• _Instructions for the task_
Among the following entries, say how many lines contain the word "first"; the answer is a number and nothing else.

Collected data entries
● ● ●
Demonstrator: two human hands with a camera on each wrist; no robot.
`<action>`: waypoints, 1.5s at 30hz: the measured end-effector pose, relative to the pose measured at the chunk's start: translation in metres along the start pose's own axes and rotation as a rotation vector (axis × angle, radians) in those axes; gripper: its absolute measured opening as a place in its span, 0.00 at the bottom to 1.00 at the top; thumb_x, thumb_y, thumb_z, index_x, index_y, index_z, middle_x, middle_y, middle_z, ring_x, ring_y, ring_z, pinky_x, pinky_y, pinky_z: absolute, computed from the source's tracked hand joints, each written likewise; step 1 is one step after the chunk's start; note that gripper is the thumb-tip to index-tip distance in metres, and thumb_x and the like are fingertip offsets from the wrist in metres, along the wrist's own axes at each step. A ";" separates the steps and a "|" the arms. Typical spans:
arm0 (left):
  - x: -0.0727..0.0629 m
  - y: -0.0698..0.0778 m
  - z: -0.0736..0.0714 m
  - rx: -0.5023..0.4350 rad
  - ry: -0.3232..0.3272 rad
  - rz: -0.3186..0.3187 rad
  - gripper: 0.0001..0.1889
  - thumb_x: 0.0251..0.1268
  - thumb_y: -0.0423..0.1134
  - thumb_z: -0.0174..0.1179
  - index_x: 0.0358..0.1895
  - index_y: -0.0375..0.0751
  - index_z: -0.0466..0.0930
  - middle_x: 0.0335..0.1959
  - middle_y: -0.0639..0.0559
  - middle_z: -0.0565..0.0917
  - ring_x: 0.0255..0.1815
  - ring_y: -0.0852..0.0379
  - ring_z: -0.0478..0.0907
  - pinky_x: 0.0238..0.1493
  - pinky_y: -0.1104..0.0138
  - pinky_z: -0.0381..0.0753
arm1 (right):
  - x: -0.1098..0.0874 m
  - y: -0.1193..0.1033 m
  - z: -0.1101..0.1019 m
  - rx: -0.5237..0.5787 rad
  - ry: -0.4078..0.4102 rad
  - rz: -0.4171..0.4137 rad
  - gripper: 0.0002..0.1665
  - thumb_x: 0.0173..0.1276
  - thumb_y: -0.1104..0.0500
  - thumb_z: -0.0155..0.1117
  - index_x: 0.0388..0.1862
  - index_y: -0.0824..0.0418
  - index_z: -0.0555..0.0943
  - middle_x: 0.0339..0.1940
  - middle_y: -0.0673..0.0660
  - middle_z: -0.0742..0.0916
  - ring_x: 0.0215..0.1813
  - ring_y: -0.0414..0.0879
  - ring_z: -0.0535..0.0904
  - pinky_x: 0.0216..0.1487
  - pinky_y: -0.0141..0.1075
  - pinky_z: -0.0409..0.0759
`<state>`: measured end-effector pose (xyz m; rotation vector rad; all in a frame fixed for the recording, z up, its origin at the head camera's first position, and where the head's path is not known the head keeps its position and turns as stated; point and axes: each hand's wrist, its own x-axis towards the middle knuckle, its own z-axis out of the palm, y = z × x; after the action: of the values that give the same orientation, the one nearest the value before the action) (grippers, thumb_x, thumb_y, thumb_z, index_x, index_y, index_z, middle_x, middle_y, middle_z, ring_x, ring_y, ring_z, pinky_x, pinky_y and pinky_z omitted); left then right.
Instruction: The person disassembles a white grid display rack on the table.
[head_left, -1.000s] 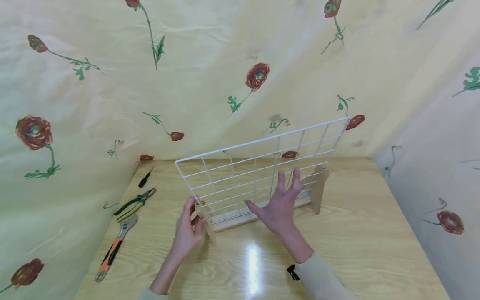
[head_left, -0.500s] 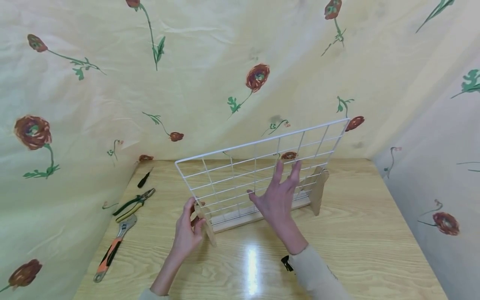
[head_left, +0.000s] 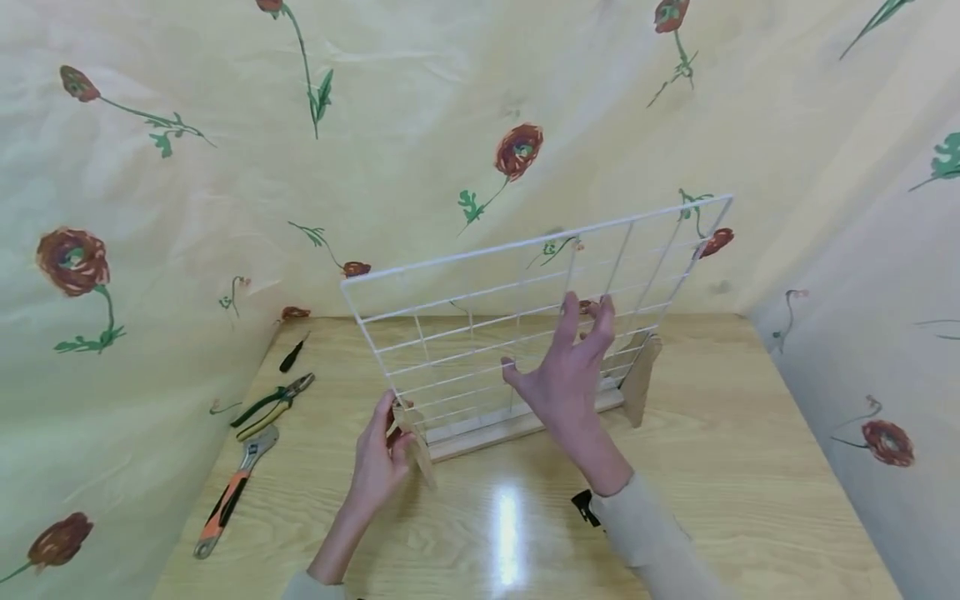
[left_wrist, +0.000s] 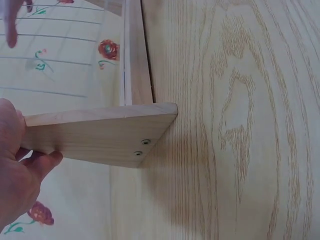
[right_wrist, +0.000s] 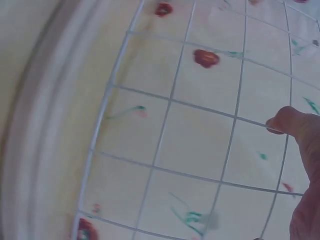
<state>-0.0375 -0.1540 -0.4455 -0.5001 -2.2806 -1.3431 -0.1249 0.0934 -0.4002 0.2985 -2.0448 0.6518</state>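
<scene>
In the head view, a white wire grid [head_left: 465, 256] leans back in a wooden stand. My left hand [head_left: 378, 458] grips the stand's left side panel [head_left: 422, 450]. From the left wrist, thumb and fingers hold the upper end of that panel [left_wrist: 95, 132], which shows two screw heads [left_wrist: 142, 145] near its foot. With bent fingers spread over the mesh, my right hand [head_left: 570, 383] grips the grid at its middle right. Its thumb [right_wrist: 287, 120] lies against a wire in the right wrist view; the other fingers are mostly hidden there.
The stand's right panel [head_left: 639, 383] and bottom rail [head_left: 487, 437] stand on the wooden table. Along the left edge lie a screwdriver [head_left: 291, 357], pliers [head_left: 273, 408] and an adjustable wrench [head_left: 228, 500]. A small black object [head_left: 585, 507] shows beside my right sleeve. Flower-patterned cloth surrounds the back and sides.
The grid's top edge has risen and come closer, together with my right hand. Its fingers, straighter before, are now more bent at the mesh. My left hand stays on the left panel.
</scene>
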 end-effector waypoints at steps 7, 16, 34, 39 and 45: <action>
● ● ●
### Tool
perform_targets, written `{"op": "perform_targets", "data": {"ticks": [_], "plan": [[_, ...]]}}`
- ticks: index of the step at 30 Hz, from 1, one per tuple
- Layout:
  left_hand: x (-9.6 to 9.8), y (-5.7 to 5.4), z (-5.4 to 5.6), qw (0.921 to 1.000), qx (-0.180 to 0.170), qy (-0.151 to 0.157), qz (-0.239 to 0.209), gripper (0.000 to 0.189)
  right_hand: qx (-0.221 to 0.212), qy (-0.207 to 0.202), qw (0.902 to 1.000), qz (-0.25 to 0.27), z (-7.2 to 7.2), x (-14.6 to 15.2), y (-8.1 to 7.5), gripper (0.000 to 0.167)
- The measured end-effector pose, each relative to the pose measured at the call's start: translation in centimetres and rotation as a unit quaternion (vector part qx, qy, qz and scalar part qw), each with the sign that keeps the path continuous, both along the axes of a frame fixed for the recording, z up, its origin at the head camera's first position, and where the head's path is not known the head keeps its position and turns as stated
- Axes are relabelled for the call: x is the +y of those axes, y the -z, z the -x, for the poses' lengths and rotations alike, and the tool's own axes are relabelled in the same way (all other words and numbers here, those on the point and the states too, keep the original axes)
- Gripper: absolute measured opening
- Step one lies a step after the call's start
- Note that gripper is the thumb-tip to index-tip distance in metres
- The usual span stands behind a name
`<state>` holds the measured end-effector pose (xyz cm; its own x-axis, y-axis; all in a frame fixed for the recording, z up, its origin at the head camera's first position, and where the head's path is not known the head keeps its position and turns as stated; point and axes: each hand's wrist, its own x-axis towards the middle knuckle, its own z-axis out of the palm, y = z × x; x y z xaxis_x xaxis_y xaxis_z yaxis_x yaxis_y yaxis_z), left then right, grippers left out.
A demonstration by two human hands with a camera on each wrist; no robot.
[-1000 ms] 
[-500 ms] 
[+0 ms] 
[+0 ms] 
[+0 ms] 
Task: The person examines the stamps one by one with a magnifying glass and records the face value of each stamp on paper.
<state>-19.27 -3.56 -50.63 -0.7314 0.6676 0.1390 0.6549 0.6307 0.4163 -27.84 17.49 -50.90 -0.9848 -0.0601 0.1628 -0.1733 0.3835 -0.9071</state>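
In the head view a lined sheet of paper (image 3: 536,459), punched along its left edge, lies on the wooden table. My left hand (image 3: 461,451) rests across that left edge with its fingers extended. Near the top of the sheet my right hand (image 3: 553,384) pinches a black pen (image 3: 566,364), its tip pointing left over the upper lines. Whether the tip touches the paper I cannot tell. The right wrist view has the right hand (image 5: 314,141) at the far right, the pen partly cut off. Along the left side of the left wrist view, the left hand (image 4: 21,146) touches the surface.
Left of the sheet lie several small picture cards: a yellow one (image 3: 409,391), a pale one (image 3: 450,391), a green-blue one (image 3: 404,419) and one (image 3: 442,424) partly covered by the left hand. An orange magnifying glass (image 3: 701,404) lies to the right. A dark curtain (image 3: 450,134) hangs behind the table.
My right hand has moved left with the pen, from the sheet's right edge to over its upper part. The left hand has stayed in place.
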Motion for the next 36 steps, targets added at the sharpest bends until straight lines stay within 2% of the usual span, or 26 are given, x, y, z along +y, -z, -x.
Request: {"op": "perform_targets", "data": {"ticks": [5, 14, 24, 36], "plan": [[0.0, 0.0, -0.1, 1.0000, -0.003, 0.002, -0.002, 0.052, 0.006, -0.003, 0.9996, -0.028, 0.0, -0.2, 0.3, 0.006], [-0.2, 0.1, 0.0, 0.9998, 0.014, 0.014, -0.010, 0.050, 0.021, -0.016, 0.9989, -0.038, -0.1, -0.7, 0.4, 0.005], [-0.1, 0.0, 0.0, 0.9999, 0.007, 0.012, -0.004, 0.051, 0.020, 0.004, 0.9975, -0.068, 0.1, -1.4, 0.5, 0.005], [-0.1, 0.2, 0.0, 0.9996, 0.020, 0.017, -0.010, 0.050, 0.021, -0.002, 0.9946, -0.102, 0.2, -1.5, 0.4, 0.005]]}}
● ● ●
• _The answer_
3